Track down every line below that holds "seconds" and copy it.
+===+
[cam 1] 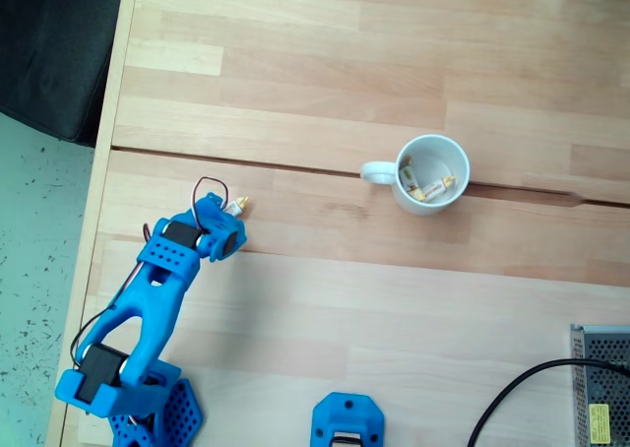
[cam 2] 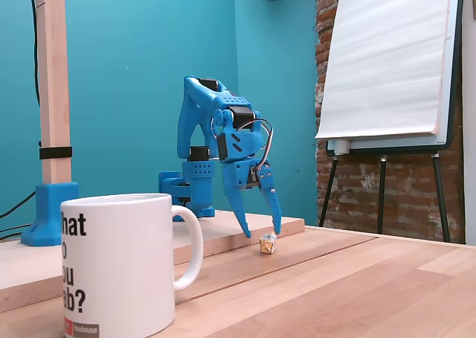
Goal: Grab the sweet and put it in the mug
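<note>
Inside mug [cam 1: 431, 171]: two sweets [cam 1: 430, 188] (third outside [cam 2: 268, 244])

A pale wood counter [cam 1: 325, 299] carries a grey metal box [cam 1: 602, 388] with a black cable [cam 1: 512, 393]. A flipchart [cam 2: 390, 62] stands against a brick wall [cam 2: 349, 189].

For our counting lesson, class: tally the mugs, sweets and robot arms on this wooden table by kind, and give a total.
Mug: 1
Sweets: 3, with one on the table under the arm's tip and what look like two inside the mug
Robot arm: 1
Total: 5
</note>
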### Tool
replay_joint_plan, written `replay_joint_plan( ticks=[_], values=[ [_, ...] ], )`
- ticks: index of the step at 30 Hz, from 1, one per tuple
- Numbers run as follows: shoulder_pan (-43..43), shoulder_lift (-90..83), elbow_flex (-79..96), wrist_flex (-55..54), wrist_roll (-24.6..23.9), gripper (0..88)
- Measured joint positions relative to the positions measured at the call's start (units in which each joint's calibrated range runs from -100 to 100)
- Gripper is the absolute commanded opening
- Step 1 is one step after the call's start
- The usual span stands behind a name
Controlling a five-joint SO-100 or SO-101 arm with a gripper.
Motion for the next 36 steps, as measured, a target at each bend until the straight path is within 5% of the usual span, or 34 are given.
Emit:
replay_joint_plan(
  ticks=[36],
  values=[
    [0.1,3.5,-0.8,-1.4,8.7,19.8]
  ],
)
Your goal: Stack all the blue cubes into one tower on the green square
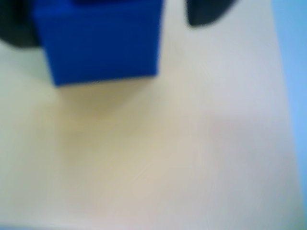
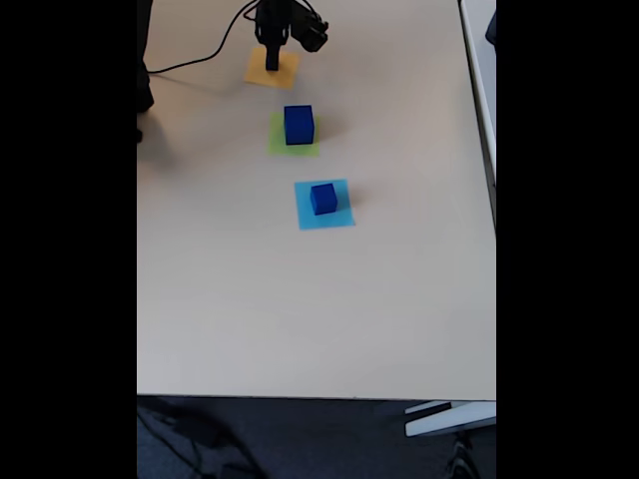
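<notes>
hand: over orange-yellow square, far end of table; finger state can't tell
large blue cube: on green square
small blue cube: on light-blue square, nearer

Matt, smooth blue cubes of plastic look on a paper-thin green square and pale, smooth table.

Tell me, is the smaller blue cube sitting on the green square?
No, in the fixed view the smaller cube sits on the light-blue square; the larger cube is on the green square.
</notes>
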Available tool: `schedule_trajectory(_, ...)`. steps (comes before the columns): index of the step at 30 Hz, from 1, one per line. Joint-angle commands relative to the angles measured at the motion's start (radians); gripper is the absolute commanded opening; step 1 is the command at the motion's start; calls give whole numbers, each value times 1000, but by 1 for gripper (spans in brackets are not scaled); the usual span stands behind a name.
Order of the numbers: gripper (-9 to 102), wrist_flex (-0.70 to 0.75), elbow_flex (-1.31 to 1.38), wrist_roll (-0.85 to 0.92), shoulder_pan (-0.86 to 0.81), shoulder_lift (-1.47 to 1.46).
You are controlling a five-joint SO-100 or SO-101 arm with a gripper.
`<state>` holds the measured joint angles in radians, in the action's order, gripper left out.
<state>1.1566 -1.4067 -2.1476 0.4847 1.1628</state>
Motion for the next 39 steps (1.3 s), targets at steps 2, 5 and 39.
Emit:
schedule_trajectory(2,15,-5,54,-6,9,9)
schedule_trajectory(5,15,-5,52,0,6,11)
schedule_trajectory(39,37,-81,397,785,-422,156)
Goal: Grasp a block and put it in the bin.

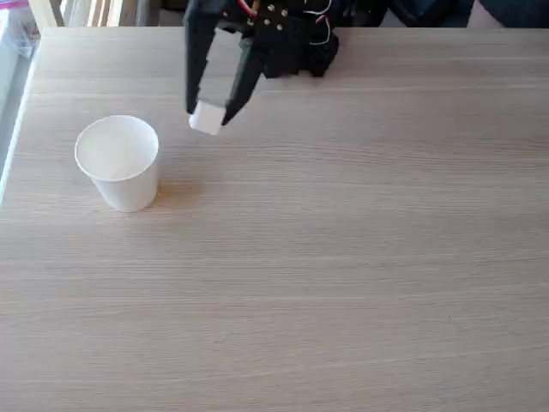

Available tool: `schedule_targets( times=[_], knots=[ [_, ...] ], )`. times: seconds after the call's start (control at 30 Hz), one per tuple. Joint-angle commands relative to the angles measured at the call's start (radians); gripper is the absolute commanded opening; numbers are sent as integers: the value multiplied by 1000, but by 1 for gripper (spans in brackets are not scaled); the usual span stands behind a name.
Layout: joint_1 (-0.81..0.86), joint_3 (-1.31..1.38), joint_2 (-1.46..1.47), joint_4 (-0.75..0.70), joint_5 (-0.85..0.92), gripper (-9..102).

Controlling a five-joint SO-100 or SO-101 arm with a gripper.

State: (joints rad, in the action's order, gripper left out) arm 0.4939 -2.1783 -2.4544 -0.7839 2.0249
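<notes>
In the fixed view the jaws (207,114) are closed on the block (206,118), one black finger on each side of it, open only as wide as the cube itself. The block sits between the very tips, its lower part poking out below them. It seems to hang clear of the table (343,275), though the angle makes the gap hard to judge.

The cup (118,161) stands upright on the table, to the left of the jaws and a little nearer the camera, close by but not touching them. Its mouth is open and looks empty.

The block looks light and stiff, with flat, plain faces, probably smooth enough to slip if the squeeze loosens. Two opposite flat faces are the right place to hold it, and that is how the jaws appear to have it, but the hold is near the fingertips, so it looks shallow. The cup is likely thin paper and very light, so a brush from a finger could tip or push it. The block would best be let go above the middle of the rim.

The arm behind the jaws is cut off by the top edge. The block's edges are blurred, so any tilt is unclear.
</notes>
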Motion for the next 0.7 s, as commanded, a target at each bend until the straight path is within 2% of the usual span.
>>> schedule_targets(
  times=[0.0, 0.5, 0.67],
  knots=[
    [60, 143, 126, 23, -11, 0],
    [270, 213, 417, 28, 67, 0],
    [307, 184, 471, 95, 106, 0]
  ],
)
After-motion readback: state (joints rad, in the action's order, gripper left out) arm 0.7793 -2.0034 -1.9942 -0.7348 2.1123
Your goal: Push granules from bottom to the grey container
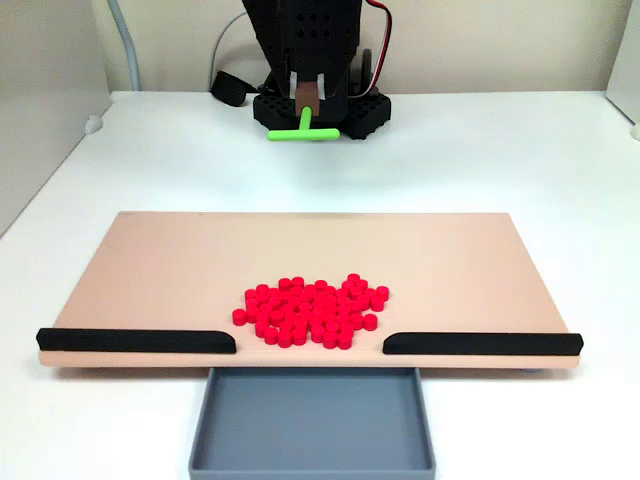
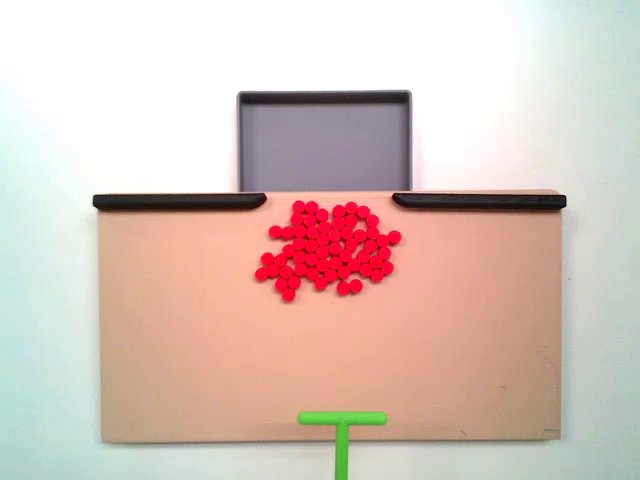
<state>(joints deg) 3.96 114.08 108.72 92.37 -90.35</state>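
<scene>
Gripper closed on green T-tool, raised behind tan board. Granules heaped near gap between black strips; grey container just beyond.

So there's a tan flat board lying on a plain white surface, wide side facing the camera in both fixed views. Two black strips run along one long edge of it, one at each end: a left strip and a right strip in a fixed view, with an open gap between them in the middle of that edge. Looking from above, the same strips sit along the board's top edge. Off the far left corner of the surface there's a grey cable against the wall, plus a black strap-like thing lying near it.
</scene>
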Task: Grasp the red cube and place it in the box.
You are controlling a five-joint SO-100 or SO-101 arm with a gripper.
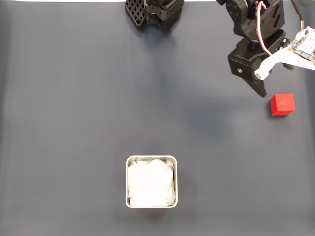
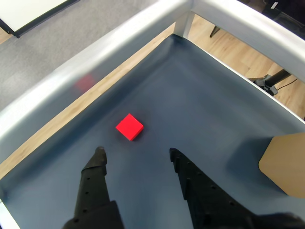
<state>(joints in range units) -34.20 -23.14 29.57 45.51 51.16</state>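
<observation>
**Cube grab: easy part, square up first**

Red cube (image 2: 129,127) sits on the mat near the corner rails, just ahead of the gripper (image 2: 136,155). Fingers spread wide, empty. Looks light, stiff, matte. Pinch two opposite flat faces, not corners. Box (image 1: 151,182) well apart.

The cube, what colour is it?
Bright red. The cube shows best in the wrist view.

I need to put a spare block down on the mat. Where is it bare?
In the fixed view the mat is bare left of the box, and between the box and the red cube. It is crowded top right, where the open claw nears the cube.
</observation>
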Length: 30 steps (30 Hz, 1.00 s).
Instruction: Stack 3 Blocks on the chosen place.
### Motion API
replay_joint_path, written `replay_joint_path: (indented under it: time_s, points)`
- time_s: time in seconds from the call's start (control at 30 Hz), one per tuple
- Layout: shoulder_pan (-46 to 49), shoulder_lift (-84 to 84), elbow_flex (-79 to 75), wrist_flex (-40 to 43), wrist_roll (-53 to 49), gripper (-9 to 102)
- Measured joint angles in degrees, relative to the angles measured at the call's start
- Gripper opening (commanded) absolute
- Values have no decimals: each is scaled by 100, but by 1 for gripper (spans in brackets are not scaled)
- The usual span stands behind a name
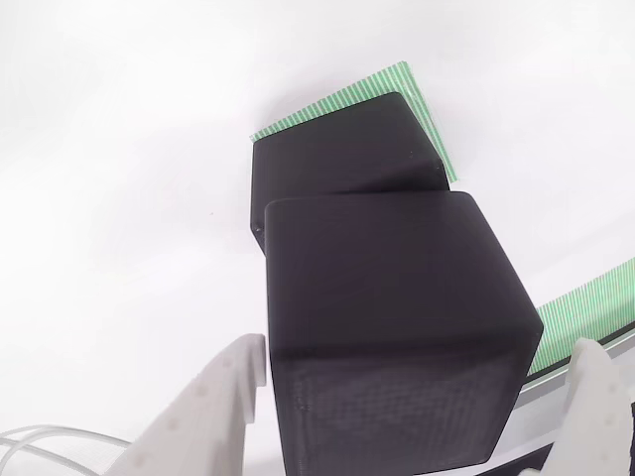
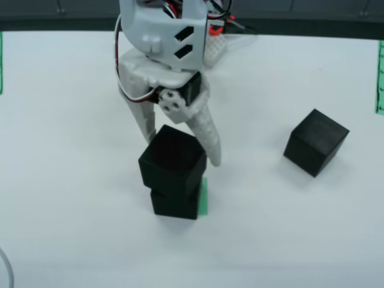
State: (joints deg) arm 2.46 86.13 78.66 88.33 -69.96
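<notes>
**Operator:** Blocks first. In my view from the front, one black cube (image 2: 174, 202) sits on the small green patch (image 2: 204, 197), and I see the tape only at the right side of this cube. A second cube (image 2: 173, 162) rests on top of it, turned a little so the edges do not match.

**Colleague:** And the gripper?

**Operator:** My gripper (image 2: 180, 150) stands over the stack, with white fingers (image 2: 205, 135) at both sides of the upper cube. In the view that rides on the gripper, the upper cube (image 1: 392, 327) is between the two finger tips (image 1: 213, 397). The jaws are spread about as wide as the cube; if they press it or only stand beside it, I cannot tell.

**Colleague:** The third one?

**Operator:** The third cube (image 2: 315, 142) lies alone on the white table (image 2: 72, 180), well apart, to the right of the stack.
</notes>
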Motion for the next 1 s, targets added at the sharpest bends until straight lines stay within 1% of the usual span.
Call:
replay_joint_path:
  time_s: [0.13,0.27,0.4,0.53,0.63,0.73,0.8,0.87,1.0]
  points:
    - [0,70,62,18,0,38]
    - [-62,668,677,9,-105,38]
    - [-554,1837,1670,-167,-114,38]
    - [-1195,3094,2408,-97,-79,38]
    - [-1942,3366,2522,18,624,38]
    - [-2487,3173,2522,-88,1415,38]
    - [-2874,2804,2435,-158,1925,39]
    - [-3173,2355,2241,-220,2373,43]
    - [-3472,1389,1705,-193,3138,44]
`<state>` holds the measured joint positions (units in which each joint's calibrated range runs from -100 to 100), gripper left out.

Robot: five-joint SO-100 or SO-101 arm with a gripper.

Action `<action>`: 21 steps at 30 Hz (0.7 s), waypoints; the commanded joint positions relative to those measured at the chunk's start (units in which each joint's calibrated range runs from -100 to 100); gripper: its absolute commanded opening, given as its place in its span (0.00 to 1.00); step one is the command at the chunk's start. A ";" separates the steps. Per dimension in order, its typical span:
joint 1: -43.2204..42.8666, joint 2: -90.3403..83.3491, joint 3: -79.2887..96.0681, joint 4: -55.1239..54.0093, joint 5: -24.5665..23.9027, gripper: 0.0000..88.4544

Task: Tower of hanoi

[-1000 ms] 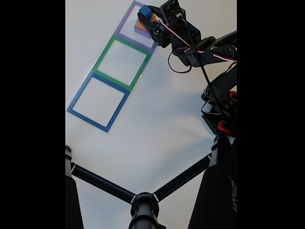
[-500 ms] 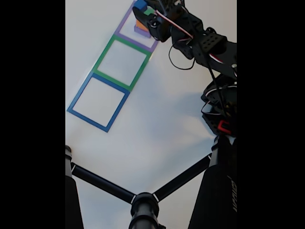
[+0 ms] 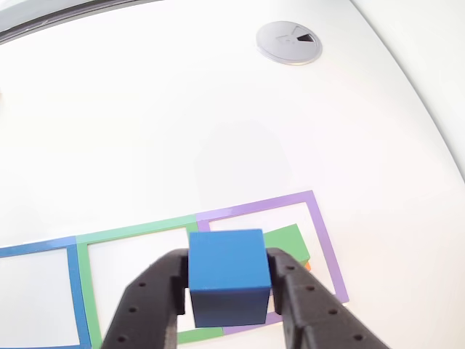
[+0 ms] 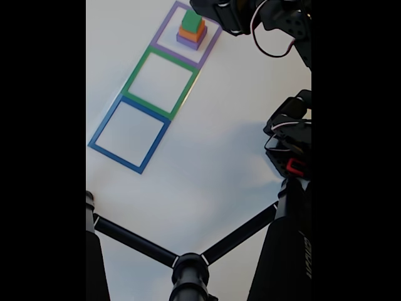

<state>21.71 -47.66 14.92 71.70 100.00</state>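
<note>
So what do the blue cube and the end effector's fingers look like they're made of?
The blue cube looks like matte solid plastic or painted wood: even colour, crisp edges, no gloss. The look leaves it open. The end effector fingers appear to be black matte plastic, possibly 3D-printed, with small round holes along their faces.

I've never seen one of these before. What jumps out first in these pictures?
A bright blue cube pinched between the black fingers of the gripper, held up above the white table. Below, three flat square outlines lie in a row, and the purple outline holds a small stack: green block on orange on purple.
</note>
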 commanded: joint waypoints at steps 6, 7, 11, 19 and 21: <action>-4.93 -1.64 -14.46 10.81 0.00 0.04; -5.60 -1.80 -15.01 11.29 0.00 0.04; -8.48 -2.77 -16.01 12.99 0.00 0.04; -12.98 -7.37 2.26 3.68 0.00 0.03; -13.56 -9.15 10.72 -1.75 0.00 0.03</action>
<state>9.89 -53.40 13.86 78.64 100.00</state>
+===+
Expected answer -
Available tool: `schedule_targets( times=[_], knots=[ [_, ...] ], )`. times: seconds after the call's start (control at 30 Hz), one per tuple. Joint-angle commands relative to the angles measured at the call's start (radians); gripper is the absolute commanded opening; numbers are sent as integers: the value multiplied by 1000, but by 1 for gripper (spans in brackets are not scaled); the usual span stands behind a name.
- time_s: time in seconds from the call's start (control at 30 Hz), one per tuple

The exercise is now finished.